Ok, now we have some blueprints to work from , let’s assemble the equipment that we will need. Unlike many governments from developed countries. I did mention this briefly in my previous post on bold predictions, and the good news is, we already have (most of) the equipment needed.

It is incredibly important, to maximize buy-in, that the amount of extra equipment be kept to a minimum, although balance is required. Too much and we run the risk of putting teachers off from using it effectively. Too little, and the blended learning experience may be of poor quality and therefore reduce it’s impact.

  • Teachers to create calendar events for each meeting
    • Training required? Use my awesome YouTube tutorials!
    • Modelling of how a lesson would like should be carried out at least a week in advance or whatever is practical; dependent on notice given by the government of when we can open.
  • A iPad or Macbook to stream the lesson from
    • Including power supplies
    • Extra cabling required?
    • What will be captured – the board?
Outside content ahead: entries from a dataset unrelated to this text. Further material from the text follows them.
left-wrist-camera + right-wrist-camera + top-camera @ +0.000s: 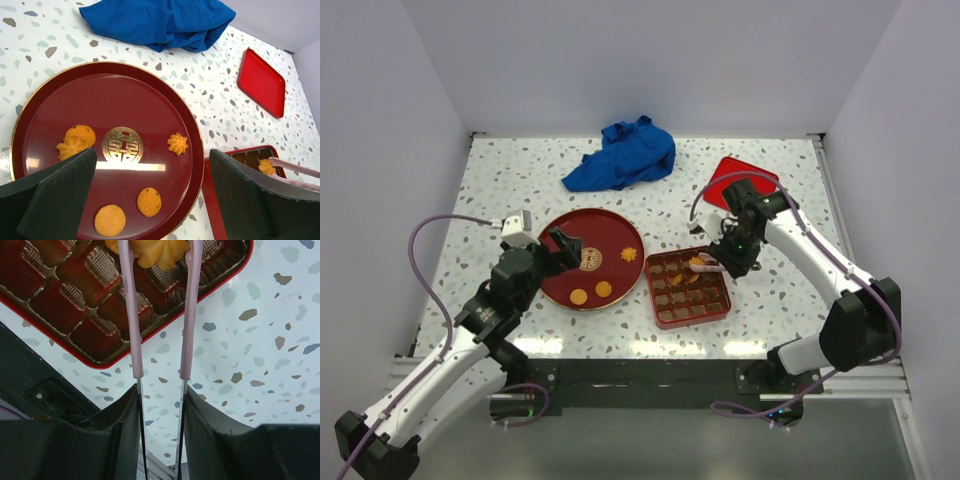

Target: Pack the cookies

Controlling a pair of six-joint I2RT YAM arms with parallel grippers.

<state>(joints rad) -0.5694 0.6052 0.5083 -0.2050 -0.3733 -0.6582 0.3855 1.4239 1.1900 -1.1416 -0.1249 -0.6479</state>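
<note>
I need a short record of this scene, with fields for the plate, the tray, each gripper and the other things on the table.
plate: dark red round plate, five cookies on it around a gold emblem
tray: red tray with compartments, a few cookies in it
left gripper: left gripper open above the plate, holding nothing
right gripper: right gripper shut on pink tongs; tongs pinch a flower-shaped cookie over the tray
other things: blue cloth; red lid behind the tray
</note>
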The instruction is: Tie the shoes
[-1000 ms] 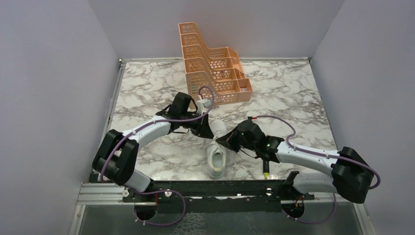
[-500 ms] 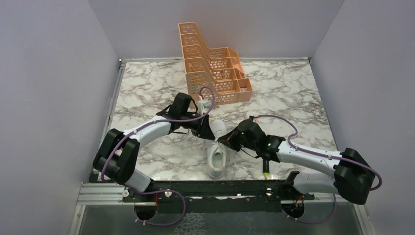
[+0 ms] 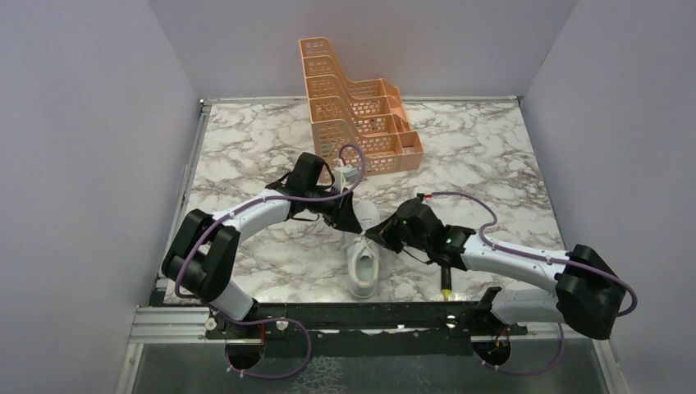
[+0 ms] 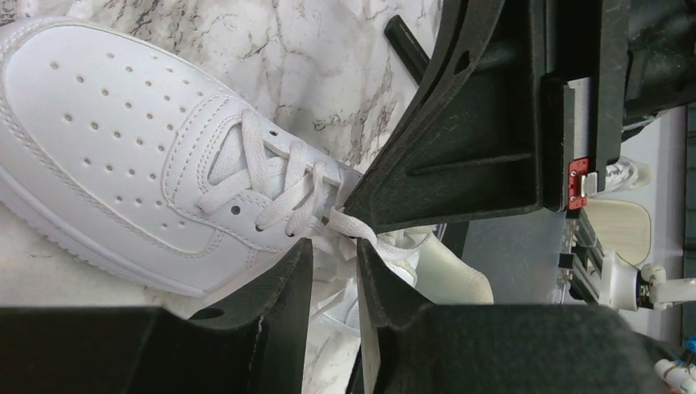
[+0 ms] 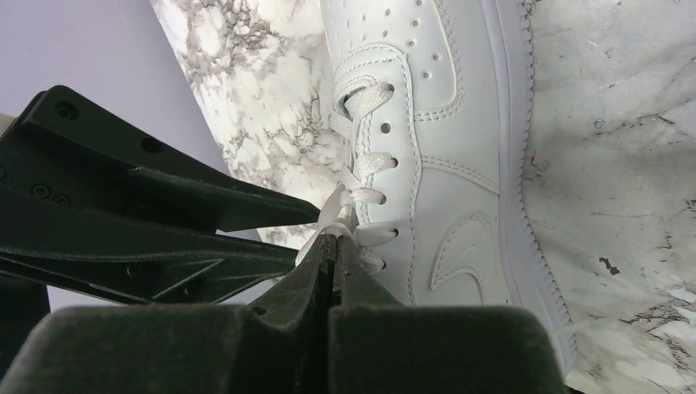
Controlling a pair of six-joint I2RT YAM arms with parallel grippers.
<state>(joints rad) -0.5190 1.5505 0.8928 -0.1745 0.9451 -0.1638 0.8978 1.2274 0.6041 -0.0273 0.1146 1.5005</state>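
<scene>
- Right claw [image 5: 328,242] pinches a flat white lace [image 5: 331,210] of the white leather sneaker [image 5: 447,164]; pulling may drag the shoe.
- Left claw [image 4: 335,250] stands half open; the lace may slip.

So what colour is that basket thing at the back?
Peachy orange all over. The rack shows best in the top view.

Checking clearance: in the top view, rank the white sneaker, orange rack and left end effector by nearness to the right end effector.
1. white sneaker, touching, its lace pinched.
2. left end effector, just beyond, leftward.
3. orange rack, far back.
</scene>
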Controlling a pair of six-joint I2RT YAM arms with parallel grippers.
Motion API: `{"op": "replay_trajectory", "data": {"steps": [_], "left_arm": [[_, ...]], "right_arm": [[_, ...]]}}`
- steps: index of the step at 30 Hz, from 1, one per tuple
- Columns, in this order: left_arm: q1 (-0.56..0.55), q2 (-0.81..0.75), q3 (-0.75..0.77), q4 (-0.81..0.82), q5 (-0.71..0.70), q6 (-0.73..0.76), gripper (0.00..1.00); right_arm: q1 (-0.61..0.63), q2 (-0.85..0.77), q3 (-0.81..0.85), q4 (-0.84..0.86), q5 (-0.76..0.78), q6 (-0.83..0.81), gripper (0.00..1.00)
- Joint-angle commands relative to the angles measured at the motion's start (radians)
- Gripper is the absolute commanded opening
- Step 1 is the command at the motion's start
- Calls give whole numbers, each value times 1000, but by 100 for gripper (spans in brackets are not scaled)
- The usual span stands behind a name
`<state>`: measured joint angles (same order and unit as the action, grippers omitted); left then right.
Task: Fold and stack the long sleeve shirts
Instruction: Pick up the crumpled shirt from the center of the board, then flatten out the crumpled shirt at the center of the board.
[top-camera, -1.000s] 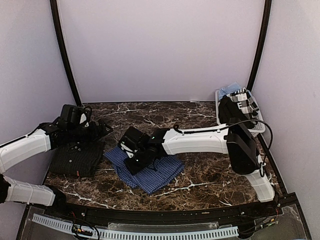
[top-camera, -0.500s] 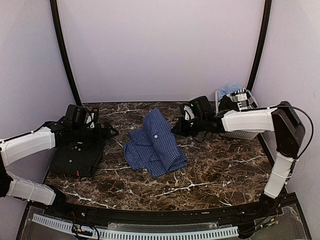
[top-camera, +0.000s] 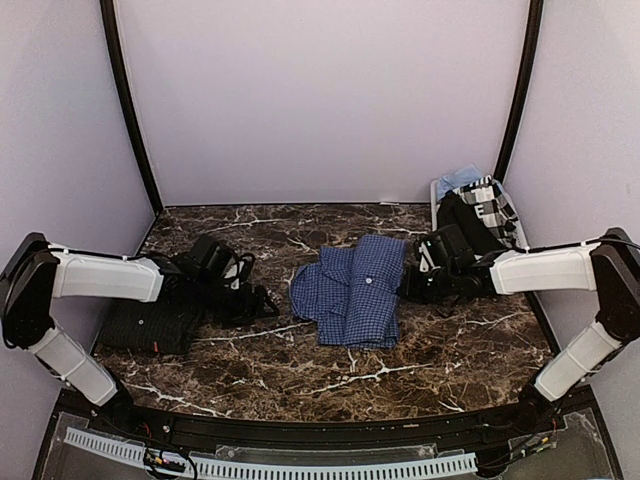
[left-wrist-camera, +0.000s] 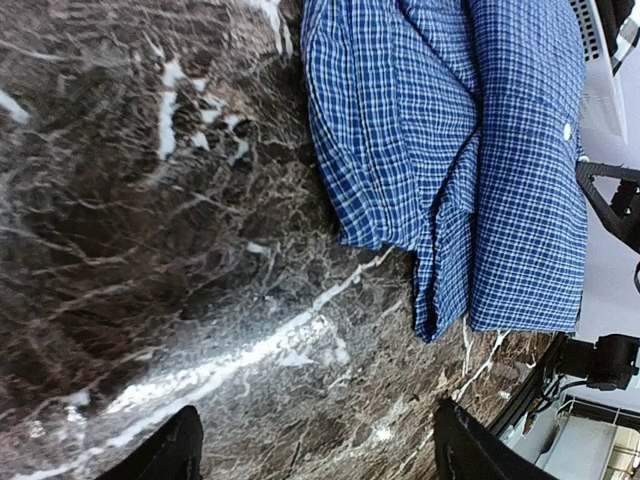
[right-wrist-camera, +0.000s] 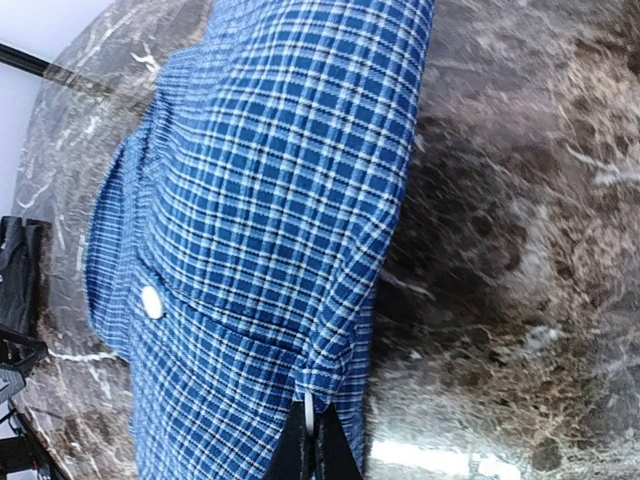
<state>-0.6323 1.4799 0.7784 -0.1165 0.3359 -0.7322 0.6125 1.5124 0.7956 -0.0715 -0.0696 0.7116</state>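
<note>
Left tool (left-wrist-camera: 322, 452) wide, right tool (right-wrist-camera: 315, 446) tight.

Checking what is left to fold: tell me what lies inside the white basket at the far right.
Bunched cloth lies in the basket: a light blue piece at the back, a black-and-white patterned piece, and a dark piece in front. Whatever lies beneath them is covered.

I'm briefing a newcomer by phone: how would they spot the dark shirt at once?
Start at the marble table and go to its left edge. The near-black shirt lies folded there. Unlike the blue checked shirt mid-table, it is dark with a small orange tag.
</note>
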Motion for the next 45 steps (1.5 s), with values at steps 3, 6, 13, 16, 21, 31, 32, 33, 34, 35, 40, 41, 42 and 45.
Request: {"op": "replay_trajectory", "data": {"steps": [3, 6, 13, 16, 21, 31, 32, 33, 34, 35, 40, 41, 42, 45], "left_arm": [[-75, 133, 72, 131, -8, -51, 74], [-90, 208, 117, 187, -23, -84, 71], [-109, 317, 189, 214, -156, -168, 62], [-117, 365, 227, 229, -181, -181, 58], [-142, 433, 300, 219, -162, -188, 47], [-57, 421, 408, 72, -223, -87, 0], [-39, 417, 420, 59, -223, -59, 0], [-1, 412, 448, 29, -225, -45, 0], [37, 407, 477, 8, -227, -19, 0], [55, 405, 491, 0, -228, 6, 0], [168, 445, 651, -56, -203, 103, 0], [185, 459, 712, -62, -194, 141, 0], [190, 497, 746, -86, -183, 158, 0], [202, 618, 940, -147, -164, 245, 0]], "right_arm": [[3, -29, -55, 4, 27, -11, 0], [3, -37, -64, -12, 37, -26, 0], [2, -71, -76, -52, 66, -58, 0], [3, -86, -76, -65, 67, -71, 0], [3, -111, -67, -97, 107, -93, 0], [11, -172, -60, -180, 93, -107, 0], [18, -185, -63, -191, 88, -104, 0], [33, -192, -67, -199, 86, -96, 0], [52, -199, -74, -204, 82, -86, 0], [75, -203, -82, -207, 77, -72, 0], [284, -185, -119, -149, 39, 59, 0], [338, -165, -111, -126, 34, 84, 0], [388, -135, -94, -104, 30, 102, 0], [490, -23, -16, -41, 0, 122, 0]]}}
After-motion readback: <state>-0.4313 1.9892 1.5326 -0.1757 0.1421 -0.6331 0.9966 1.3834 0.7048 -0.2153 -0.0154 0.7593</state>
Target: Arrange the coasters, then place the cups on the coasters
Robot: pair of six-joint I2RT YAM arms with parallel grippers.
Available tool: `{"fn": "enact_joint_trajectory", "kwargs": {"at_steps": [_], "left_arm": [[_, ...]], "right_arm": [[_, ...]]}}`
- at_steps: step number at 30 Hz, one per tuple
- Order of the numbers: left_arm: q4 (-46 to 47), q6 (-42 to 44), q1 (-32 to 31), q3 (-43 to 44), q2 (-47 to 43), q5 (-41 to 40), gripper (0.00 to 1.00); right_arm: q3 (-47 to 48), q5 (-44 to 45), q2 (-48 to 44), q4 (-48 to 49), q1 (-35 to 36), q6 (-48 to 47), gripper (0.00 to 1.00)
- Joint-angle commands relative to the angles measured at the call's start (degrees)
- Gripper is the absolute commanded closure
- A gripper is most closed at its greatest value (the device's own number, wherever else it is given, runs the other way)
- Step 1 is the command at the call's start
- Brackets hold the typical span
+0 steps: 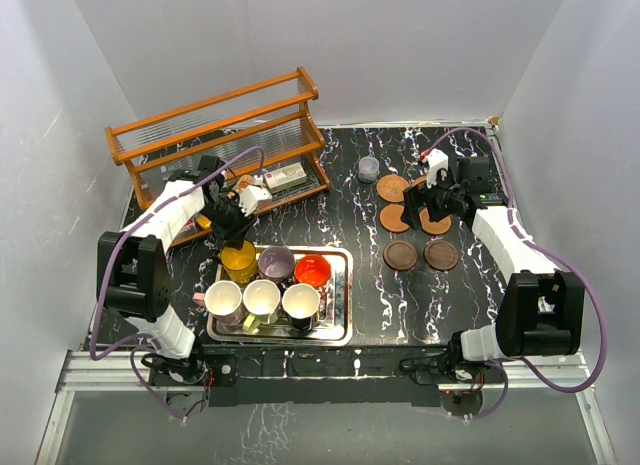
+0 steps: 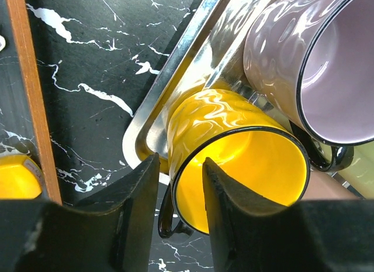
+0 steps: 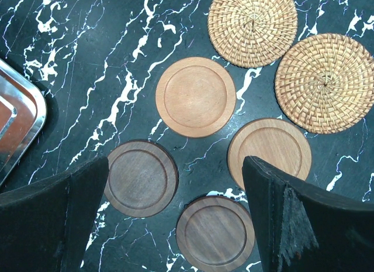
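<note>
Six cups stand on a steel tray [image 1: 343, 297]: yellow [image 1: 238, 260], mauve [image 1: 276, 262], red-orange [image 1: 312, 270], and three white-lined ones in front [image 1: 262, 298]. My left gripper [image 2: 180, 167] straddles the yellow cup's [image 2: 234, 161] rim, one finger inside and one outside by the black handle. A narrow gap still shows beside the wall. The mauve cup [image 2: 315, 67] touches its right side. My right gripper [image 3: 175, 167] hangs wide open above the coasters: two woven [image 3: 252, 26], two light wooden [image 3: 195, 96] and two dark [image 3: 141, 177], set in pairs on the table.
A wooden rack [image 1: 220, 135] stands at the back left, its lower rail [image 2: 32, 96] close to my left fingers. A small grey-blue pot [image 1: 368, 168] sits behind the coasters. The tray's corner [image 3: 17, 120] shows left of the right gripper.
</note>
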Motion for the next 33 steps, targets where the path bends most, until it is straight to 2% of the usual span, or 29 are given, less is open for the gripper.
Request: {"fn": "enact_joint_trajectory", "kwargs": {"at_steps": [1,14,25,33], "left_arm": [[-1.34,1.51,-0.11,-1.25,-0.80,1.98,0.67],[-1.89,1.92,-0.11,-1.75,-2.06,-3.31,0.84],[-5.54,0.35,-0.06,2.89,-3.18,-7.69,1.00],[-6.69,-5.24,-0.11,7.68,-3.62,-8.94,1.00]], "right_arm": [[-0.25,0.08,-1.44,3.45,0.12,-0.41,0.02],[-0.35,-0.01,-1.59,3.39,0.12,-0.26,0.02],[-0.32,-0.06,-2.03,3.39,0.11,-0.13,0.02],[-0.38,-1.06,-2.44,3.67,0.11,0.40,0.02]]}}
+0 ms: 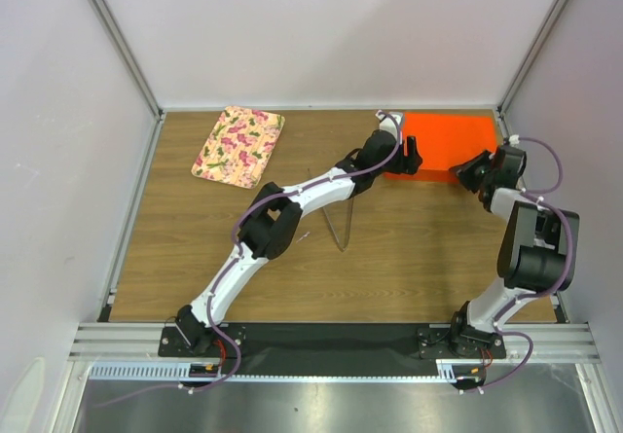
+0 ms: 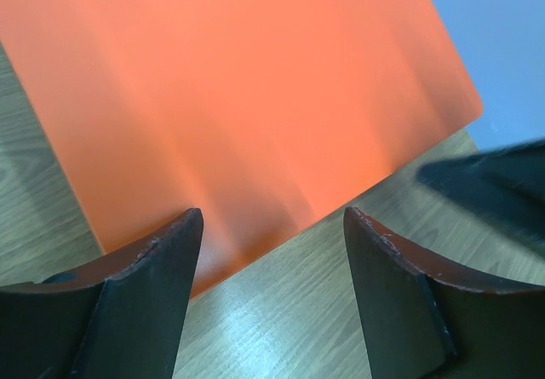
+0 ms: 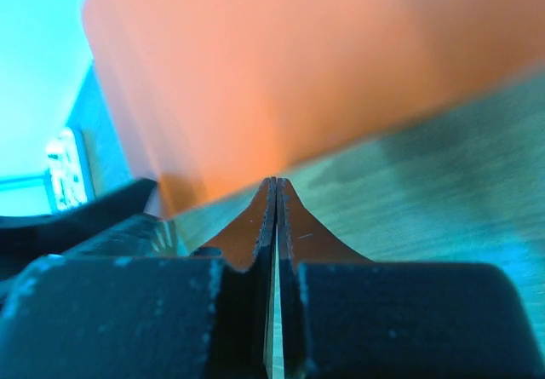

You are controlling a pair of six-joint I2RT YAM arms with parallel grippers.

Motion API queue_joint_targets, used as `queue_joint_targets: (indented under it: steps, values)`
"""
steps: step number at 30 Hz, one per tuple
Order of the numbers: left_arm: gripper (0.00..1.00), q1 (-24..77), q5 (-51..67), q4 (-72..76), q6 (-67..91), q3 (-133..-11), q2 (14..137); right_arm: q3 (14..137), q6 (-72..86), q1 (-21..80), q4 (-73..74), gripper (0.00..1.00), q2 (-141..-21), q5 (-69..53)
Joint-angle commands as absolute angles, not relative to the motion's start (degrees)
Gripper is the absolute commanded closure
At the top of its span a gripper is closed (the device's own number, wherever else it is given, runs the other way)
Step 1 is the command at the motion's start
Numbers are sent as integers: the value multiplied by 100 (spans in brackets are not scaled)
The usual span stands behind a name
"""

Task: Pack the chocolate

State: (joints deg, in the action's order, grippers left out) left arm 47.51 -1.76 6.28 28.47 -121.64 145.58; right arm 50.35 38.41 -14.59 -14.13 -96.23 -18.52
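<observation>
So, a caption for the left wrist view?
Open left gripper hovering at the orange box edge, above the wooden table.

Left gripper (image 2: 272, 219) reaches far forward, jaws wide apart; right gripper (image 3: 276, 185) is pinched closed.

I work on a wooden table (image 1: 409, 268) with a brown grain finish; it fills the middle of the top view. Three plain white walls enclose it: the back wall (image 1: 331, 24) across the top, the left wall (image 1: 49, 180) and the right wall (image 1: 599, 92) at the sides. Aluminium posts (image 1: 119, 44) run diagonally down the upper-left and upper-right corners where the walls meet. An aluminium rail (image 1: 127, 341) crosses the lower frame at the table's near edge, with a grey metal sheet (image 1: 331, 409) below it. Lighting is even and diffuse. In my left wrist view the tabletop shows a pale sheen at lower centre.
</observation>
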Motion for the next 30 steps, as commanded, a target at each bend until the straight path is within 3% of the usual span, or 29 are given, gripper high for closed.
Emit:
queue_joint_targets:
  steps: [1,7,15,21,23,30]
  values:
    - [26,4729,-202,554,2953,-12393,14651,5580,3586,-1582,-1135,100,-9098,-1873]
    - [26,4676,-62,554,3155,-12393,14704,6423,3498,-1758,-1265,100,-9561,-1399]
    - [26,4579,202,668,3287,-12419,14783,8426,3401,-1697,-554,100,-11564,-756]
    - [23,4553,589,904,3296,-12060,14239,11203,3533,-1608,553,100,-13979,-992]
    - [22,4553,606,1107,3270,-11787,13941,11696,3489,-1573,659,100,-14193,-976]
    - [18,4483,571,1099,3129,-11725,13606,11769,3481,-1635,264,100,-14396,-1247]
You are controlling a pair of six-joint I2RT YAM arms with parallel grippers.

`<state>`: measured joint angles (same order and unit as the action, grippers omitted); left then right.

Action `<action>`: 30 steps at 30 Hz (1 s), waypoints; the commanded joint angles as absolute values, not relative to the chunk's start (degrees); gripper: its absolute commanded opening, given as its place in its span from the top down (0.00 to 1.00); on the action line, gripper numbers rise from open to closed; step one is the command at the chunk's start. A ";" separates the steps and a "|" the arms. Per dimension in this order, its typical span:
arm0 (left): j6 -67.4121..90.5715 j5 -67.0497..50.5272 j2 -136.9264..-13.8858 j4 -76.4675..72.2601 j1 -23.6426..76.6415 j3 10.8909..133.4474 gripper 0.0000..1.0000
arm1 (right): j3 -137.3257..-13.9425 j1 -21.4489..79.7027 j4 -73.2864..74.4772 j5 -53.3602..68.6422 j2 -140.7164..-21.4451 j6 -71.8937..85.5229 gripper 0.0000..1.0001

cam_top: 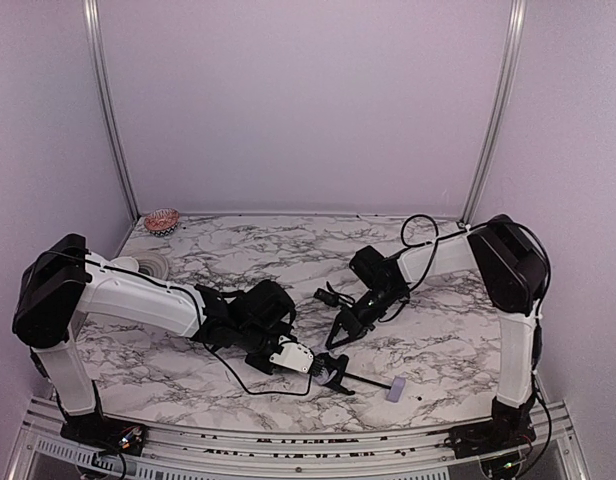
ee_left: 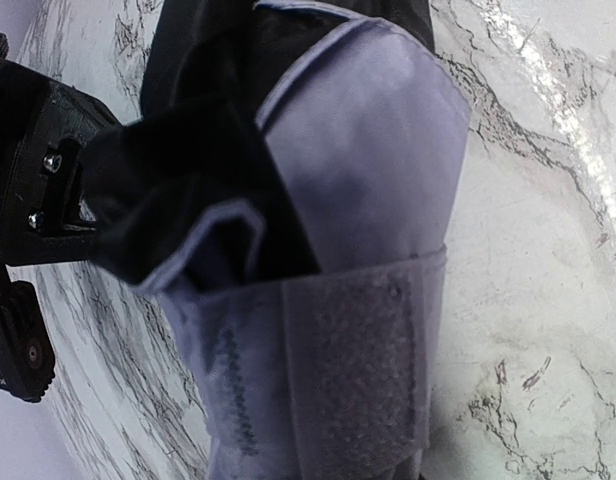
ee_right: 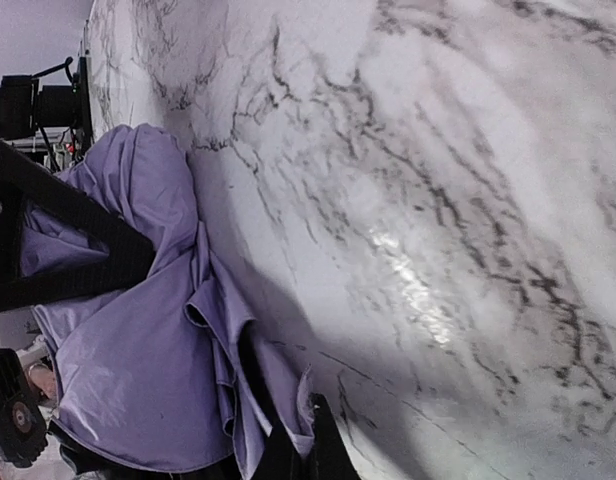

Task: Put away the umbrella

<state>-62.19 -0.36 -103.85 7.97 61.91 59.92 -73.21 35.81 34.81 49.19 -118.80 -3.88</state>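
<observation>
The umbrella lies near the table's front middle. Its thin black shaft (cam_top: 368, 381) runs right to the small lavender handle (cam_top: 398, 388). My left gripper (cam_top: 331, 373) is shut on the bundled canopy. In the left wrist view the lavender fabric with its velcro strap (ee_left: 358, 370) and black lining (ee_left: 188, 170) fills the frame and hides my fingers. My right gripper (cam_top: 345, 330) is just behind it, shut on an edge of the lavender fabric (ee_right: 128, 370). Its dark fingertips (ee_right: 310, 452) pinch a fold at the bottom of the right wrist view.
A small reddish patterned bowl (cam_top: 162, 220) sits at the back left corner. A white round object (cam_top: 148, 265) lies behind the left arm. A black cable (cam_top: 418, 235) loops off the right arm. Marble tabletop (cam_top: 288, 250) stretches behind both grippers.
</observation>
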 commanded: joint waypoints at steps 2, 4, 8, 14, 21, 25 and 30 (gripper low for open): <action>-64.55 -0.78 -106.00 18.35 62.52 59.35 1.00 | -71.86 31.34 20.95 46.81 -113.22 3.37 1.00; -64.22 -3.84 -105.17 19.34 62.50 60.32 1.00 | -71.97 30.75 16.46 42.60 -112.05 4.91 1.00; -63.75 -12.00 -102.81 23.64 62.58 63.44 1.00 | -73.50 29.78 11.37 33.92 -111.33 5.58 1.00; -64.08 -20.00 -105.99 34.68 62.38 69.90 1.00 | -80.15 28.95 7.16 28.26 -113.98 4.98 1.00; -59.76 -27.27 -109.27 38.79 61.48 73.33 1.00 | -91.54 27.11 8.29 23.13 -119.77 2.97 1.00; -49.82 -34.43 -112.99 39.40 57.55 77.19 1.00 | -89.91 27.50 7.58 26.58 -116.61 1.14 1.00; -27.88 -37.93 -120.22 34.91 49.47 81.42 1.00 | -76.19 28.27 -3.84 37.20 -105.94 1.79 1.00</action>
<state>-45.08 -17.80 -114.41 22.06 50.78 80.44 -80.27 32.23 19.57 37.85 -116.57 1.83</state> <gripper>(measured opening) 0.247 0.008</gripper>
Teacher?
  • Check lighting and audio is sufficient to enable a quality experience
    • Is it necessary to purchase lavalier style microphones? 
    • Wired vs Wireless
  • Additional resources (software) to increase interactivity for those not in the classroom
    • Quizzes
    • Channels within teams to increase participation and collaboration
    • More active blended learning tasks; see Defining ABL from University of Northampton
Photo by Greg Rosenke on Unsplash

SWOT Analysis

This is just an initial SWOT analysis of blended learning, and I will most definitely be adding to it as we get closer to the big day. 

This is just an initial SWOT analysis of blended learning, and I will most definitely be adding to it as we get closer to the big day. 

Strengths

  • Our faculty and students have been virtual learning for over 11 weeks now, so their technology levels are at least competent.
  • We have enough streaming devices for each classroom.
  • Our tech team is knowledgeable and will be able to set up all appliances, so that teachers can focus on teaching!
  • All lessons can be recorded and played back by students not in the classroom.

Weaknesses

  • Quality of video and audio will not recreate the classroom experience.
  • The private channels that students will be in will take time to moderate by the teacher.
  • Students in different time zones may not be able to attend all lessons during the school day.

Opportunities

  • Increased collaboration between the tech team and teachers.
  • Upskilling in how to run live streaming events.
  • Upskilling in the many new apps, websites, and software due to the necessity of using them in a live online lesson.
  • Students who may not like to speak up in the classroom may find it more comfortable to do so virtually.
  • Increased understanding of what an upstanding digital citizen is; particularly during MS Team chats.
  • Participation from students’ parents, whereas before it would have been difficult to come into the school, now they can do this from the comfort of home with their children.

Threats

  • Bandwidth could be too low to provide a quality blended learning experience.
  • We are reliant on tech support for advanced troubleshooting problems.
  • Potential for Teams Bombing if meetings are not set up correctly. I.e. only one presenter.
  • Cyberbullying could occur if students do not follow our RUP and digital citizenship advice.
Photo by Stephen Dawson on Unsplash

As I sign off on this post, it is clear that the technology, the implementation, the plans, and the definitions are miniscule without the hard work of our amazing faculty! I, and my team, will do everything in our power to enable these amazing teachers to continue to provide meaningful and engaging lessons for our awesome, adaptable and resilient students.